Elvira Arellano Deportation — Public Relations and Immigration Reform May Go Hand in Hand
By Father Jonathan Morris

http://www.foxnews.com/story/0,2933,294445,00.html

On Wednesday, a Mexican Senate committee passed a measure urging President Felipe Calderon to send an official complaint to the United States government for the deportation of Elvira Arellano, an illegal immigrant and activist who found sanctuary from the law in a United Methodist Church in Chicago for almost a year. She was ignoring her deportation order with the intention of staying in the country with her eight-year-old son, an American citizen by birthright. The Senate committee accused the United States of breaking international law by denying Ms. Arellano access to the Mexican consulate in Los Angeles at the moment of her arrest.

The same committee also approved a scholarship fund for Ms. Arellano's son who is now staying in the United States with his godmother.

This action of the Mexican Senate is the latest piece of evidence that immigration reform groups and the Mexican government urgently need a new public relations strategy if they are going to succeed in changing U.S. immigration policy and practice. The strategy they are following now, including the organization or encouragement of marches in major U.S. cities (starring Mexican flags and provocative signs written in Spanish), the seeking of legal sanctuary in left-leaning churches and the creation of martyrs for the cause who, like Ms. Arellano, already have criminal records, is not working. Nor will it ever work.

Americans find repugnant the Latin American mentality of apparent indifference to law and order. They are scandalized by populist, illegal methods, no matter how good the objective may be. Mexicans and other immigrants, on the other hand, see the flagrant hypocrisy in our immigration system as moral justification for their actions. They rightly complain that, on the one hand, the U.S. government makes work visas almost impossible to attain, while on the other, it tolerates the offering of work to anyone who can make it across the border. An unjust system, they would say, deserves no respect.

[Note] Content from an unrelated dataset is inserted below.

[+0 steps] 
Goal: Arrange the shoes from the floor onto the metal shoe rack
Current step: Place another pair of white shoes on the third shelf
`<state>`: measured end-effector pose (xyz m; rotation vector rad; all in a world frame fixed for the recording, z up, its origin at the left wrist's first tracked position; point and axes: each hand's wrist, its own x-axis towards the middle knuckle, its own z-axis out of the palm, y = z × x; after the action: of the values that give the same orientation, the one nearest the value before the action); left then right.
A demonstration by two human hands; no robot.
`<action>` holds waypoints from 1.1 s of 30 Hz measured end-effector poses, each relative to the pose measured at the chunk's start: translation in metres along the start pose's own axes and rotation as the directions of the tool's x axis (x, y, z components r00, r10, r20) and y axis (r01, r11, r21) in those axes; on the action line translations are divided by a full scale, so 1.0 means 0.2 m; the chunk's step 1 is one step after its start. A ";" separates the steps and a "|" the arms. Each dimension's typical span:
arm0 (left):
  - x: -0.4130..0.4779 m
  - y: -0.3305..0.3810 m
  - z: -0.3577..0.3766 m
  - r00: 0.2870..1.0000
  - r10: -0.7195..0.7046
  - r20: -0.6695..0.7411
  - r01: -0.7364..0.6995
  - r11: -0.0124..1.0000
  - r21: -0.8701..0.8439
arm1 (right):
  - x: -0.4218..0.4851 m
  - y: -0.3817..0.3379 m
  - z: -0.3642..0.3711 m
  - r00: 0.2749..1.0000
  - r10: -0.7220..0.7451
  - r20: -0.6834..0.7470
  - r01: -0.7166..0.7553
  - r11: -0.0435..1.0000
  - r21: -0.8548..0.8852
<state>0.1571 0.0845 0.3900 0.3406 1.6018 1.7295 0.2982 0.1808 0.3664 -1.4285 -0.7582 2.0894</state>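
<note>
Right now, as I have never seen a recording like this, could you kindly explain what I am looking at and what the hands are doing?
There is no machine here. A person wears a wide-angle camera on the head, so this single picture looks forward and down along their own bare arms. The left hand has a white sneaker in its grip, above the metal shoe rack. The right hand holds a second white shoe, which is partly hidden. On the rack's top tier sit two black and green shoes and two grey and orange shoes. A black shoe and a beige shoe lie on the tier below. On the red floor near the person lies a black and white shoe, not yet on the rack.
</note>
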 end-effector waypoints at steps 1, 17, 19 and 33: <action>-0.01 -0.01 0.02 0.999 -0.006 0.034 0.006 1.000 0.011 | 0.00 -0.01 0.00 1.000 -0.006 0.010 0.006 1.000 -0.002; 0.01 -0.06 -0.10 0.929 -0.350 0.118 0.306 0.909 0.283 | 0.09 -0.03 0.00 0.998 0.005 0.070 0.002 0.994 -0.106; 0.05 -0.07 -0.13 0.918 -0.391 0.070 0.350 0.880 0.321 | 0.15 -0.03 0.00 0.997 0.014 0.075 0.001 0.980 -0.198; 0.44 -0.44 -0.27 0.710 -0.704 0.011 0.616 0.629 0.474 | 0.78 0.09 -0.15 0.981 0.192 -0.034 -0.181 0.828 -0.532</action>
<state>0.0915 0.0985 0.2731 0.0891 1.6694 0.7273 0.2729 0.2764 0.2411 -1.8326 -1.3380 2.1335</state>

Ms. Arellano's situation is a case in point of this cultural divide in relation to law. If immigration activist groups continue to make her into an icon of government victimization, as they plan to do this weekend with more rallies, featuring the presence of Ms. Arellano's eight-year-old son, they will only garner for themselves more negative sentiment within the political community. But, it is this political community, not illegal immigrants, which will determine the fate of people like Ms. Arellano. Americans will see her son in the march and wonder why she doesn't take him back to Mexico if she wants to be with him so much. When he is grown, if he wills, he can then come to the United States with his valid U.S. passport, they will argue.

To Latin immigrants that type of thinking will sound puritan and unrealistic. But at this point, such philosophical considerations are useless and, in my opinion, should be silenced from within the immigration reform movement. If they are going to advance their cause, leaders of immigrant groups must communicate to their followers that many Americans see the respect of law as the principle threshold for morality and the sine quo non for social justice — first law and order, then, and only then, will Americans consider political proposals.

A revised public relations strategy for immigration groups and the Mexican government that trumpets law and order, the use of English in the public square and a general attitude of gratitude to the host nation, alone will not be enough to turn the tide of justice for all. The United States government must decide to fix our broken immigration system by eliminating all incentives to hire illegal immigrants, even if this crackdown means a short-term economic strain. This will force more efficient processing of temporary work visas in accordance with the demands of the economy. But while the new, more friendly face on immigration groups, which I am suggesting here, alone is not enough, it may be the catalyst for this type of real structural reform. God knows we need it.